6. Vorrichtung nach Anspruch 1, wobei die Wachstumsfaktor- Quelle eine implantierbare, biokompatible, polymere Einlage (30) aufweist, die diesen Wachstumsfaktor enthält.

7. Vorrichtung nach Anspruch 6, wobei die polymere Einlage (30) Poren, die einen Molekulargewichts-Ausschluß von 1 kD bis 1000 kD haben, bevorzugt Poren, die einen Molekulargewichts-Ausschluß von 25 kD bis 100 kD haben, aufweist.

8. Vorrichtung nach Anspruch 7, wobei (a) die polymere Einlage (30) eine hydrophobe Matrix, beispielsweise ein Ethylen-Vinylacetat-Copolymer, aufweist; oder (b) die polymere Einlage (30) eine hydrophile Matrix, beispielsweise ein Hydrogel, aufweist.

9. Vorrichtung nach Anspruch 7, wobei die polymere Einlage (30) außerdem eine Außenbeschichtung aus einem undurchlässigen Material, z. B. Polyurethan oder Ethylen-Vinylacetat, aufweist, die einen Teil der Einlage bedeckt.

10. Vorrichtung nach Anspruch 1, wobei die Wachstumsfaktor- Quelle mindestens eine Wachstumsfaktor-sekretierende Zelle (56) aufweist, die in eine halbdurchlassige Membran (54) eingekapselt ist, wobei die Membran die Diffusion des Wachstumsfaktors durch sie zuläßt.

11. Vorrichtung nach Anspruch 10, wobei die halbdurchlässige Membran (54), in die die Wachstumsfaktor-sekretierende Zelle (56) eingekapselt ist, für Viren, Antikörper, Complement und Proteasen undurchlässig ist.

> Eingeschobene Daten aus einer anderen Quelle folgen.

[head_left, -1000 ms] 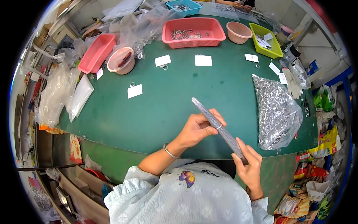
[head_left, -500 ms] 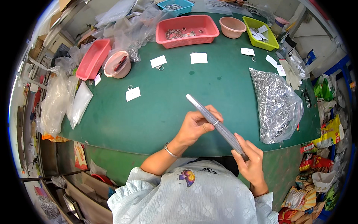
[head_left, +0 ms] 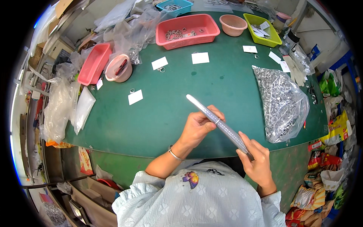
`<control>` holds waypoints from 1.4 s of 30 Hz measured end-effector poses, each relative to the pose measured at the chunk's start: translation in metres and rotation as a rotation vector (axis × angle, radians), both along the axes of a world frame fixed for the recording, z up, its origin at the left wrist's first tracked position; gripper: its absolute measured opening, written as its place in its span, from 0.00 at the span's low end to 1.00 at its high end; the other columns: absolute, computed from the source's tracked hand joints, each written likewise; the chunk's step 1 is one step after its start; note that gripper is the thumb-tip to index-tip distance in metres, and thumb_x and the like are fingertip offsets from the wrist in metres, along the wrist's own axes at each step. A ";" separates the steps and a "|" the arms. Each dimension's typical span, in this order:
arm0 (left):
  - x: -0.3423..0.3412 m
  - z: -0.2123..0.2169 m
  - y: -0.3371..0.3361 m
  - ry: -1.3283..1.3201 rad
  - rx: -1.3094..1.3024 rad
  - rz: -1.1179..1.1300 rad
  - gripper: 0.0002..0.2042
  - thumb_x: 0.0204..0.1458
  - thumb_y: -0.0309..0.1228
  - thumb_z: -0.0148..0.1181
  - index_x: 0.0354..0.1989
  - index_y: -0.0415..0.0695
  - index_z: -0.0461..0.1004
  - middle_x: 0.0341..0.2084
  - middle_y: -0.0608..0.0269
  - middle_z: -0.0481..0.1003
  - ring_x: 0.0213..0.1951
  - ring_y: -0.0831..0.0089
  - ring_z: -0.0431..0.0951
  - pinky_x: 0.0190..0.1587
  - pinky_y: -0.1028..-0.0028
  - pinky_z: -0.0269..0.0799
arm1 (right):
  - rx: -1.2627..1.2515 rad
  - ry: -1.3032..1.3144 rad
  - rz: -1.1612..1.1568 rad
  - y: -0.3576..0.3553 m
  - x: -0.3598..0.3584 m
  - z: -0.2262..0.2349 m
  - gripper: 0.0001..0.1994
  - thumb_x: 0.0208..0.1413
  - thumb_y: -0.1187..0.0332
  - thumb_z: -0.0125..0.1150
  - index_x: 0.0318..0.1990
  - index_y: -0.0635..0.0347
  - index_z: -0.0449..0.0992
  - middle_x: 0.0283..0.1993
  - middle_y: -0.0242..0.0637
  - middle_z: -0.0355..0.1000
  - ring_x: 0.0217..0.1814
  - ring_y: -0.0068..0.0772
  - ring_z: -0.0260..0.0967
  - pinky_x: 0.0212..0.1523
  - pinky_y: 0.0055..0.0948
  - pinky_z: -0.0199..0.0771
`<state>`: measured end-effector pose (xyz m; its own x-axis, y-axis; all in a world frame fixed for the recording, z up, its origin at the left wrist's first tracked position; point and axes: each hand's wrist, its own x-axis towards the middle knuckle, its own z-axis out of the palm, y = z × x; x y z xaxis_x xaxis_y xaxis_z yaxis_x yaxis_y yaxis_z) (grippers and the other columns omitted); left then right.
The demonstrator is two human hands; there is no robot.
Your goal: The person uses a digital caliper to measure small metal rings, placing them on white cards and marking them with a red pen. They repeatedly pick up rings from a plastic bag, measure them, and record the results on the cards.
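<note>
A grey ring mandrel with a scale along it slants over the front of the green table, its pale narrow tip pointing far left. My right hand is closed around its thick end. A thin metal ring sits around the mandrel's middle. My left hand is closed there, thumb and fingers on either side, holding the ring on the rod. To the right lies a clear plastic bag full of metal rings.
White cards lie about the green table, some beside single rings. Farther back stand a pink basket holding rings, a pink bowl and a yellow-green basket. At left are a pink tray and a round tub.
The mandrel has turned slightly about its length, so its scale shows brighter. My right hand has shifted a little right and down; both hands keep their grip.
</note>
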<state>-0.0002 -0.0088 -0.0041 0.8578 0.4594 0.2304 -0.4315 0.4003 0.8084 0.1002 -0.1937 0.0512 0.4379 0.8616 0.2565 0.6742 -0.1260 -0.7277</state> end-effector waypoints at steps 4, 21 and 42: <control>0.000 0.005 -0.003 0.010 0.013 0.042 0.16 0.48 0.38 0.63 0.36 0.35 0.73 0.33 0.59 0.68 0.40 0.67 0.69 0.43 0.70 0.64 | -0.001 -0.080 -0.009 0.000 0.000 0.000 0.22 0.46 0.76 0.61 0.53 0.60 0.71 0.21 0.38 0.63 0.14 0.35 0.58 0.16 0.31 0.59; 0.000 -0.003 0.001 0.045 0.131 -0.018 0.09 0.50 0.25 0.60 0.39 0.35 0.74 0.34 0.65 0.68 0.38 0.77 0.69 0.42 0.76 0.68 | -0.117 0.183 0.021 0.007 0.007 -0.010 0.14 0.50 0.72 0.61 0.44 0.64 0.70 0.28 0.47 0.70 0.22 0.43 0.68 0.24 0.32 0.67; -0.002 -0.050 0.096 0.412 0.031 0.406 0.13 0.53 0.32 0.58 0.43 0.36 0.73 0.27 0.70 0.70 0.29 0.81 0.68 0.35 0.80 0.67 | -0.272 0.202 -0.105 -0.002 0.033 -0.056 0.14 0.50 0.67 0.63 0.41 0.64 0.73 0.22 0.48 0.68 0.19 0.43 0.65 0.23 0.32 0.65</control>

12. Vorrichtung nach Anspruch 10, wobei die halbdurchlässige Membran (54) Poren aufweist, die einen Molekulargewichts- Ausschluß von 50 kD bis 100 kD haben.

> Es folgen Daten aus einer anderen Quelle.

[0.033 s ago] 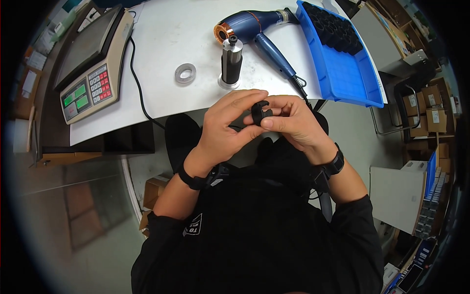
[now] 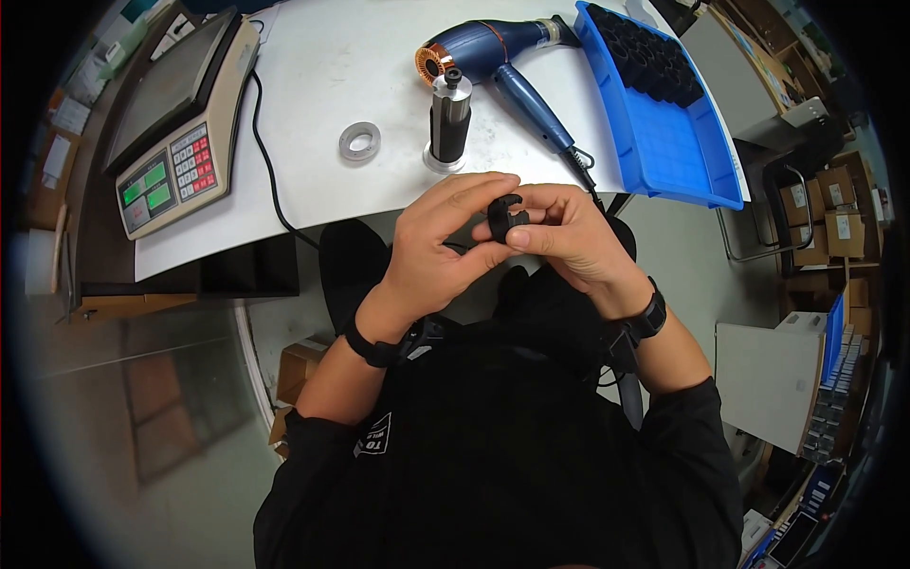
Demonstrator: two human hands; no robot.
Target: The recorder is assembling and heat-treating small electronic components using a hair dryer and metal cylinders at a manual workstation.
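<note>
A small black C-shaped ring, with a notched gap in its right side, is held just in front of the table's near edge. My left hand curls round it from the left, index finger along its top and thumb below. From the right, my right hand pinches it between thumb and fingers. Just beyond my hands stands a metal cylinder with a black sleeve round it and a dark knob on top, on a round base. Left of that, a flat grey ring lies on the table.
A blue hair dryer lies at the back, its cord running off the near edge. On the right sits a blue tray with several black cylindrical parts at its far end. A weighing scale stands left, its black cable crossing the white table surface.
</note>
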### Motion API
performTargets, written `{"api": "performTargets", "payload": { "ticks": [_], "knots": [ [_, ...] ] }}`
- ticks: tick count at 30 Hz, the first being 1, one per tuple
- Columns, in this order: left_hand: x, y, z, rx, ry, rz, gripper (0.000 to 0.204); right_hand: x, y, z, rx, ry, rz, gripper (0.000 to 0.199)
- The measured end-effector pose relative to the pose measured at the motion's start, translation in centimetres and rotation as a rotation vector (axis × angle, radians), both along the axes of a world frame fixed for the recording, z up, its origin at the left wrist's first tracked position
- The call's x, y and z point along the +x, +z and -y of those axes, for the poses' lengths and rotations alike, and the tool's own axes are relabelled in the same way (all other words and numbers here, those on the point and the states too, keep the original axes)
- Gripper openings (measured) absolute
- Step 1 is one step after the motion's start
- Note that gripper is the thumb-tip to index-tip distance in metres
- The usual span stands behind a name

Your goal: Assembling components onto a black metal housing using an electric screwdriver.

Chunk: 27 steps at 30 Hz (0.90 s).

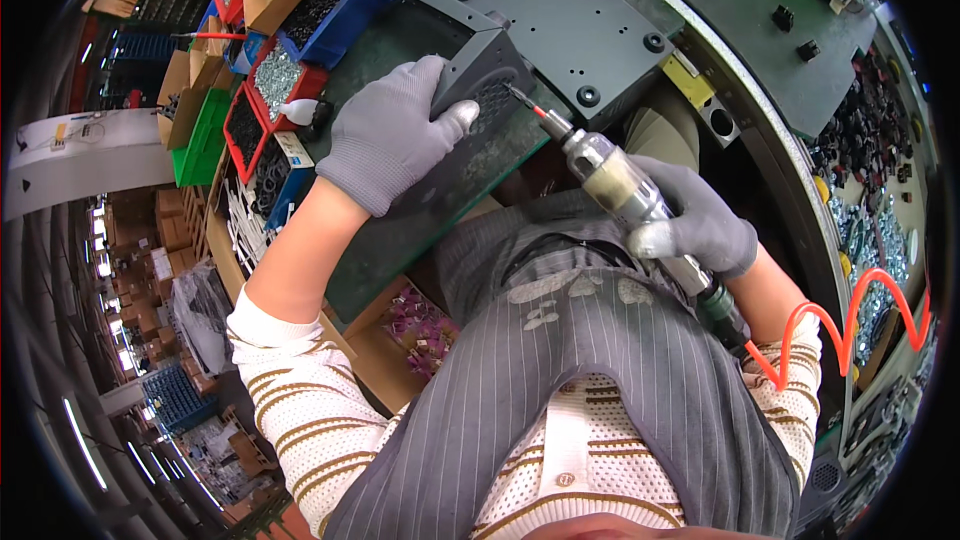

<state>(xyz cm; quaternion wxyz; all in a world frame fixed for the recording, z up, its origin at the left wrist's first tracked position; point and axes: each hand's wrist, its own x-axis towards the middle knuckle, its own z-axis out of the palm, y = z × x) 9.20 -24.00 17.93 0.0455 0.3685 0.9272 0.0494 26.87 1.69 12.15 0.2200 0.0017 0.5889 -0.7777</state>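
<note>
Had the left hand (400,135) on the frame (488,62), over the bench (400,250), and the case (555,25) lay just right of that. My right hand (700,225) had the driver (622,180), tip at the frame's corner, hose (850,330) trailing off right. Bins (345,32) sat left, screws (277,77) in one. A box (372,352) of bits (425,330) was nearer, past the bench's near edge.

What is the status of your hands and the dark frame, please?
Left hand gripping frame at one end. Right hand holding driver; bit close to frame, contact unclear. Nothing visible between bit and frame.
</note>
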Motion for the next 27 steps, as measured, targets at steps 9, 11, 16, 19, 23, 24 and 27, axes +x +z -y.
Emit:
{"api": "performTargets", "payload": {
  "ticks": [9, 11, 16, 19, 23, 24, 27],
  "knots": [
    [-0.9, -0.2, -2.4, 0.043, 0.007, 0.027, 0.041, -1.6, 0.6, 0.0, 0.036, -0.064, -0.026, 0.082],
    [-1.0, -0.2, -2.4, 0.043, 0.003, 0.037, 0.041, -1.8, 0.7, -0.1, 0.046, -0.061, -0.030, 0.083],
    [-1.3, -0.3, -2.5, 0.064, 0.022, 0.127, 0.037, -2.0, 0.9, -0.2, 0.105, -0.050, -0.038, 0.083],
    [-1.4, -0.4, -2.4, 0.092, -0.002, 0.098, 0.035, -2.3, 0.9, -0.2, 0.126, -0.046, -0.057, 0.081],
    [-1.7, -0.3, -2.3, 0.094, -0.056, 0.128, 0.034, -2.5, 1.3, -0.4, 0.029, -0.010, 0.004, 0.079],
    [-1.7, -0.3, -2.3, 0.086, -0.070, 0.134, 0.032, -2.6, 1.4, -0.5, 0.025, -0.009, 0.008, 0.078],
    [-1.9, -0.2, -2.3, 0.094, -0.105, 0.151, 0.031, -2.6, 1.7, -0.7, 0.015, 0.007, 0.032, 0.076]
  ]
}}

13. Vorrichtung nach Anspruch 10, wobei die halbdurchlässige Membran (54) ein Acryl-Copolymer aufweist.

14. Vorrichtung nach Anspruch 10, wobei die Wachstumsfaktorsekretierende Zelle (56) ein Allotransplantat oder ein Xenotransplantat oder eine Zelle aufweist, die genmanipuliert ist, um diesen Wachstumsfaktor zu erzeugen.